A steam devil is a small, weak whirlwind over water (or sometimes wet land) that has drawn fog into the vortex, thus rendering it visible.
They form over large lakes and oceans during cold air outbreaks while the water is still relatively warm, and can be an important mechanism in vertically transporting moisture. They are a component of sea smoke.
Smaller steam devils and steam whirls can form over geyser basins even in warm weather because of the very high water temperatures. Although observations of steam devils are generally quite rare, hot springs in Yellowstone Park produce them on a daily basis.
Steam devils have only been reported and studied since the 1970s. They are weaker than waterspouts and distinct from them. The latter are more akin to weak tornadoes over water.
Steam devils were first reported by Lyons and Pease in 1972 concerning their observations of Lake Michigan in January 1971. This month was a particularly cold one for Wisconsin (one of the coldest in the 20th century) which, combined with Lake Michigan staying mostly ice-free, produced good conditions for steam devil formation. Lyons and Pease named steam devils by comparison to the dust devils on land to which they have a comparable size and structure. They were also motivated by the need to distinguish steam devils from the much more powerful waterspout whose land equivalent is the tornado. Lyons and Pease wrote their article with the aim of persuading the National Oceanic and Atmospheric Administration to include steam devils in the International Field Year for the Great Lakes which was imminently to occur in 1972-3.
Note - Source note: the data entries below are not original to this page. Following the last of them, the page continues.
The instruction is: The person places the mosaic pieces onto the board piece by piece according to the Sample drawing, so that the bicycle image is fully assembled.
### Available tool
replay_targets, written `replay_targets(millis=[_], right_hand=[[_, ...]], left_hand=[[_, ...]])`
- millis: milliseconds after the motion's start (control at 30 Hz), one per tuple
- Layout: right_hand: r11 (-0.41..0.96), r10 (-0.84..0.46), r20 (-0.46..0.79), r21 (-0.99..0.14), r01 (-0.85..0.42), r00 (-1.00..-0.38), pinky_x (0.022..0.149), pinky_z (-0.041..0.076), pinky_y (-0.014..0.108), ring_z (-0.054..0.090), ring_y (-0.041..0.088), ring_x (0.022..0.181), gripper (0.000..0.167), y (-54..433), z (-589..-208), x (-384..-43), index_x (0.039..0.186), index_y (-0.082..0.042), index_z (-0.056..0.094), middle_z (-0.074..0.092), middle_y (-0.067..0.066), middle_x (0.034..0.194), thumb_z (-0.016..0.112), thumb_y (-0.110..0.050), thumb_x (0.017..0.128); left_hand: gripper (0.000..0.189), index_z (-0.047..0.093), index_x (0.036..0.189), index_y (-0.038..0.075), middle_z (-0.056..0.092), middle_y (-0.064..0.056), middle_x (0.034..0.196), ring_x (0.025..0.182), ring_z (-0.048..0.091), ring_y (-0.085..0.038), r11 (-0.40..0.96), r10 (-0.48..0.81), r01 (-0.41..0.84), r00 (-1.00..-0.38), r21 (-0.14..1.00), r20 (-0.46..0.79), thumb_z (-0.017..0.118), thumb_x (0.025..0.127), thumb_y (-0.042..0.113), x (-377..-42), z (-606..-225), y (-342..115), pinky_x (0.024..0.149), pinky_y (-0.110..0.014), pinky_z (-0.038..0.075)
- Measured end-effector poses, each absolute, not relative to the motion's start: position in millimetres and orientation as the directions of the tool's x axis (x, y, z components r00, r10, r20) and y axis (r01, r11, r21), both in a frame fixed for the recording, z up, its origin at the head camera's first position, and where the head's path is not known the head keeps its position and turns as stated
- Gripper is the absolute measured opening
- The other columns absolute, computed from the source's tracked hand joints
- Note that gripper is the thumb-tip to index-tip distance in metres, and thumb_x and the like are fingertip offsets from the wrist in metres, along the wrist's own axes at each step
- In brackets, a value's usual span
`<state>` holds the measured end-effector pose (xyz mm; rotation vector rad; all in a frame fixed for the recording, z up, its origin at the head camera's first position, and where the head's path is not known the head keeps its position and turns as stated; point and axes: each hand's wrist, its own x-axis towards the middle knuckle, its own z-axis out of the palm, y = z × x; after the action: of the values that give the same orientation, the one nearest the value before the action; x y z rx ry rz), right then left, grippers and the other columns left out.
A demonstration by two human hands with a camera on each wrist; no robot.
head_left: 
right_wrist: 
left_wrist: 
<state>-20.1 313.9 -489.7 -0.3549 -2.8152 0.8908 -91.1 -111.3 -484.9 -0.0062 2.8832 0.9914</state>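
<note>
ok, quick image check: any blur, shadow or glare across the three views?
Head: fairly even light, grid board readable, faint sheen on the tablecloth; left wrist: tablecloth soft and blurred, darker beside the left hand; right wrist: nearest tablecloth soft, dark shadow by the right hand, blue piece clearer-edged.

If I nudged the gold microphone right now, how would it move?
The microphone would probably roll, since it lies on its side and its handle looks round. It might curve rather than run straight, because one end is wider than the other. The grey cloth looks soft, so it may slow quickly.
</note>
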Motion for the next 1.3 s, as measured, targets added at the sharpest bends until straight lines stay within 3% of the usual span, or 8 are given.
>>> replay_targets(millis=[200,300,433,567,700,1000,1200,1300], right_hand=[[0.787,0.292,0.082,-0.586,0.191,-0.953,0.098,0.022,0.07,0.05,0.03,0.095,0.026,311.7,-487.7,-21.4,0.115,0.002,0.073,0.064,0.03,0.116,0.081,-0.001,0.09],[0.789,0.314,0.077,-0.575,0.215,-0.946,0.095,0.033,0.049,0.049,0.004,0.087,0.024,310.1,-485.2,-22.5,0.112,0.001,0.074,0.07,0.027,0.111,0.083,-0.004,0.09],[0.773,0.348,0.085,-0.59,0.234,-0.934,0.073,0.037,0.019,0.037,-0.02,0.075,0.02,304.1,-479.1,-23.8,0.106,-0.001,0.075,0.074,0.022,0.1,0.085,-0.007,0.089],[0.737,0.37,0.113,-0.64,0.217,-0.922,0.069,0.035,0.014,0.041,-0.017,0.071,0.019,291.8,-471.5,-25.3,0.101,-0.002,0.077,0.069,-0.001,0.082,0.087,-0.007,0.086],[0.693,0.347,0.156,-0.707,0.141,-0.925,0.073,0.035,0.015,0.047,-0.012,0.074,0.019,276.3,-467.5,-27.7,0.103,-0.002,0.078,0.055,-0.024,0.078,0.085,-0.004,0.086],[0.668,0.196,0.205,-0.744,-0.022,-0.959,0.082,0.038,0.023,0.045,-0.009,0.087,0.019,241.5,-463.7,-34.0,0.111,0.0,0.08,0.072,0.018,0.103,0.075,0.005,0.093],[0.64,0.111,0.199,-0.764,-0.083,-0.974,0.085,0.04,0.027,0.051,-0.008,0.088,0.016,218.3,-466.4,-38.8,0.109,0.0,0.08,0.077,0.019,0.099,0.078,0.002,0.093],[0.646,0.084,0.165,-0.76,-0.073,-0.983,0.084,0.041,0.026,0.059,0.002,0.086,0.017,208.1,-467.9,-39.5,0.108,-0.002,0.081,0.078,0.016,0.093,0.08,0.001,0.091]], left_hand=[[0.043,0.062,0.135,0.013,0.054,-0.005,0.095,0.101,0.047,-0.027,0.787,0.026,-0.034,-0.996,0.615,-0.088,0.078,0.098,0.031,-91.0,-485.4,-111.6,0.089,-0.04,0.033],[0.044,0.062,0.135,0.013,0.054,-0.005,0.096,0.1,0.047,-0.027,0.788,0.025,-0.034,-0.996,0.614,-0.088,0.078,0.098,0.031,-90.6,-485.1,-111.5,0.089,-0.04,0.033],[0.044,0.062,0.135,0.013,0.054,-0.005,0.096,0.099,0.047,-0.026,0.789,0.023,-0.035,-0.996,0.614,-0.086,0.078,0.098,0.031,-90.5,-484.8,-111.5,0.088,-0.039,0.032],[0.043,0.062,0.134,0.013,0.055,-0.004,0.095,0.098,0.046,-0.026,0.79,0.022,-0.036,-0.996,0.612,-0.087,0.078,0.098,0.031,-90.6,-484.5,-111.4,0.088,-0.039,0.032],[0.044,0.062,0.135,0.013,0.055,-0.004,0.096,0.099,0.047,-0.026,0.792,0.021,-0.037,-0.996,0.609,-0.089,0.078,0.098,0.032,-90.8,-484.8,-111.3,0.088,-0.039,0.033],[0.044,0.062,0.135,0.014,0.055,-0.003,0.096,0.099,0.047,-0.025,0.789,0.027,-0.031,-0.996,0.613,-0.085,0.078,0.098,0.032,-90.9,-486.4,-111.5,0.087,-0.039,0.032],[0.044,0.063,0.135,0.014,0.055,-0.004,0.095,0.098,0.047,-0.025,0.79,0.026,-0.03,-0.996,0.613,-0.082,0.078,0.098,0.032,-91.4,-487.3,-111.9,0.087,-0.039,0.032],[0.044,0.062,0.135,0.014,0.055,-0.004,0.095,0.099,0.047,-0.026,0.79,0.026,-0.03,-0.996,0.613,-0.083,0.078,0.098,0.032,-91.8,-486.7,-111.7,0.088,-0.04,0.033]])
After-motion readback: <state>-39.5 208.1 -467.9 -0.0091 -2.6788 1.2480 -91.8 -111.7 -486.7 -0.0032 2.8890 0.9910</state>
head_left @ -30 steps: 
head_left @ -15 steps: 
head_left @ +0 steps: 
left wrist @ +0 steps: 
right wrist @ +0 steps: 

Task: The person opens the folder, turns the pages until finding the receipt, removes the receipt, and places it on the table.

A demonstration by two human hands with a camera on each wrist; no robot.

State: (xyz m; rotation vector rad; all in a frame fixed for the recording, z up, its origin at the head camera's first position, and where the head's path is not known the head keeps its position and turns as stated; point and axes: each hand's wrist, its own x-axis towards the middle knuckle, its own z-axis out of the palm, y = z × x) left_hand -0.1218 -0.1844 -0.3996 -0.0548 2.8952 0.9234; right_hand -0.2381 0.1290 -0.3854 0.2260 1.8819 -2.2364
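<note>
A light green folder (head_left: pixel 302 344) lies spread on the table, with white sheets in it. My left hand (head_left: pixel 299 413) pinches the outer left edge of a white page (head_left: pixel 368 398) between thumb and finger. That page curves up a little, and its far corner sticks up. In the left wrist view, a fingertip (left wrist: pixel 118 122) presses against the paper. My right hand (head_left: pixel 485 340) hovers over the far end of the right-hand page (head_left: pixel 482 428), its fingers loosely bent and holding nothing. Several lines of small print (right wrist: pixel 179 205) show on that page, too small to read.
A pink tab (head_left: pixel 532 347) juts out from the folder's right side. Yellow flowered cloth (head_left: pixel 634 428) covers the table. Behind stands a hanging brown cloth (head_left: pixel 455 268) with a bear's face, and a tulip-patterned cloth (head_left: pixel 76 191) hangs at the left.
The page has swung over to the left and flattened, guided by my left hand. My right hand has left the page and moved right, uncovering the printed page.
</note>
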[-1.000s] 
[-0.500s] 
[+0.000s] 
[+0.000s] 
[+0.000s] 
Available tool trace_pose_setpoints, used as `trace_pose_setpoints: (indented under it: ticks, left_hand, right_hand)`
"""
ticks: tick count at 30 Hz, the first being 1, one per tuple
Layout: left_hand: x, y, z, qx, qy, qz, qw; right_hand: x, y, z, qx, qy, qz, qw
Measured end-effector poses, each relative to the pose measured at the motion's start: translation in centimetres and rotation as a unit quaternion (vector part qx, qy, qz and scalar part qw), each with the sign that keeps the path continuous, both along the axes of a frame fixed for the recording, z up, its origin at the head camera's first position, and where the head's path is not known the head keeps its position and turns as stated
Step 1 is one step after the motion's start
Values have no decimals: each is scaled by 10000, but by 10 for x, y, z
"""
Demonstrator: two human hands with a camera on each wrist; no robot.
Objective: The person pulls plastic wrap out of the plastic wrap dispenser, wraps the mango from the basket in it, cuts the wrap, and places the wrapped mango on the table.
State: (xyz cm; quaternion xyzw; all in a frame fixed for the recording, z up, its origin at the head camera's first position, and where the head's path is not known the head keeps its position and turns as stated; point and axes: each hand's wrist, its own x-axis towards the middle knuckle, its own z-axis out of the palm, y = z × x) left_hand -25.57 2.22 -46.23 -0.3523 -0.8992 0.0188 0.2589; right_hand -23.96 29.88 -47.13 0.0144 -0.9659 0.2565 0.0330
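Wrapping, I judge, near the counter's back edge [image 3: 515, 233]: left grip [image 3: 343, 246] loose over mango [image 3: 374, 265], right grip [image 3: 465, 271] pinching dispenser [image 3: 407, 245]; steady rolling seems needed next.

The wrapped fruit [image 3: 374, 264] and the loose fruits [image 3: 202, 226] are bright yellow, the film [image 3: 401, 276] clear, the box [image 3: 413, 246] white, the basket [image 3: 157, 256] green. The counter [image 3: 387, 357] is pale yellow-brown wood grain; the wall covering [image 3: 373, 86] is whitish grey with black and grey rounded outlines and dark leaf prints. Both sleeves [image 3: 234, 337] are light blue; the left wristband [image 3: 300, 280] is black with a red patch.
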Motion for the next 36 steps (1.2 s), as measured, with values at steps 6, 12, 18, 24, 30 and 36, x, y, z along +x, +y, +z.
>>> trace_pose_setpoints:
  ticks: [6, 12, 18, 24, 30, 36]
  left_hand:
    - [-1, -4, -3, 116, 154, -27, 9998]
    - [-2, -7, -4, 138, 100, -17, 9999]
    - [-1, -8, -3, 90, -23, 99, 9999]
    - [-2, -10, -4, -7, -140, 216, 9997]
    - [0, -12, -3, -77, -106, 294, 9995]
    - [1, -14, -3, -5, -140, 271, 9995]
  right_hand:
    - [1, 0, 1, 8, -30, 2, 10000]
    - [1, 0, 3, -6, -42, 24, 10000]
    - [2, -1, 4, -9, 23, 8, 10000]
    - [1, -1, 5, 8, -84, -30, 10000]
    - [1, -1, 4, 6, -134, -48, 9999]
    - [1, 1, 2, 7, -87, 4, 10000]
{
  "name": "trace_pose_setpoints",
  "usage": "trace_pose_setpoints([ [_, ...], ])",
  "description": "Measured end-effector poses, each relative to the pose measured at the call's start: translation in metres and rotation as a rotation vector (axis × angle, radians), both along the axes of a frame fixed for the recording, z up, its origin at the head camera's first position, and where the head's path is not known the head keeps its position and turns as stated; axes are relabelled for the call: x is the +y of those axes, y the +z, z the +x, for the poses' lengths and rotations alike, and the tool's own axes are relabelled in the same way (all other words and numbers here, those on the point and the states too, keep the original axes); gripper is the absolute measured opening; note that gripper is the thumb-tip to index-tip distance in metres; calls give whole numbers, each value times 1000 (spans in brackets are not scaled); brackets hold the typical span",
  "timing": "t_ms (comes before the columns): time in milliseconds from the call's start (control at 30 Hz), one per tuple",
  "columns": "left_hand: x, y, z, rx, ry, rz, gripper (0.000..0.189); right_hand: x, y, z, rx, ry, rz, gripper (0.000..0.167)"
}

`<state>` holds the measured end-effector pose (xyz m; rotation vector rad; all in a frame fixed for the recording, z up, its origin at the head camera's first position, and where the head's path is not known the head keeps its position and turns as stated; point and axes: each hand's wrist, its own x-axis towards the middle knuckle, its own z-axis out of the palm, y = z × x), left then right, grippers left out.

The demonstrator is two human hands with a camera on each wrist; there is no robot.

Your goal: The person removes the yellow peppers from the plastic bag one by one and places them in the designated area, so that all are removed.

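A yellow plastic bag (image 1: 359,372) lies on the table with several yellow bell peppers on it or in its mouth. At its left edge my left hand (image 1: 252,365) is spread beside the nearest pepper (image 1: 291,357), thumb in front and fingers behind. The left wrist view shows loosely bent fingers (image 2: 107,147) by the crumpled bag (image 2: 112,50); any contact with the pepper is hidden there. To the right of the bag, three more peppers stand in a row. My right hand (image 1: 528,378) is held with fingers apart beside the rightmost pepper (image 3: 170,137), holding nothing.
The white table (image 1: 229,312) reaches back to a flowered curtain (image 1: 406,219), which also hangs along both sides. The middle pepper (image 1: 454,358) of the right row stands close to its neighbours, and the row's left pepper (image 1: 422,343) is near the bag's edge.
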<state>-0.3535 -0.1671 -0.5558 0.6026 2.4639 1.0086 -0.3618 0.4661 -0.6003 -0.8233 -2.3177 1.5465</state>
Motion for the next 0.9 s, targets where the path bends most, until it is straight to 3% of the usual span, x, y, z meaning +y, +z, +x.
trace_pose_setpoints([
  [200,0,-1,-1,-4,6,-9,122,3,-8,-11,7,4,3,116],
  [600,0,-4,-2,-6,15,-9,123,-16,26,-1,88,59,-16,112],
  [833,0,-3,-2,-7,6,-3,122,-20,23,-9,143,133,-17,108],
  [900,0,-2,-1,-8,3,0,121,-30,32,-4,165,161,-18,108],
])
Steam devils are vortices typically about 50 to 200 metres in diameter, essentially vertical, and up to 500 metres high. The general shape is like a small waterspout but they should not be considered related. Steam devils rotate with a cyclonic direction of motion, but not very fast or powerfully, usually just a few rotations per minute, and sometimes apparently not at all. There is usually a well-defined inner part of the rotating column of steam and a more ragged outer part from which clumps of steam often detach. Rather smaller steam devils can form over small lakes, especially the warm water in the hot springs of geyser basins. In these cases typical dimensions are a metre or so diameter, but can vary from less than 0.1 to 2 metres, and a height of 2 to 30 metres with a somewhat faster rotation of 60 rpm or so. The central core of the steam devil can be clear, in the same sense that the centre of a dust devil is clear of dust. The core is around 10% of the width of the rotating column. The sky above the steam devils may be clear, or there may be cumulus clouds present. In some cases the steam devils may rise directly into the cumulus, in these cases the cumulus may actually be caused by the steam devils - see below. Steam devils are a rare and short-lived phenomenon, typically surviving no more than three or four minutes, and the smaller ones over hot springs dissipating in a matter of seconds.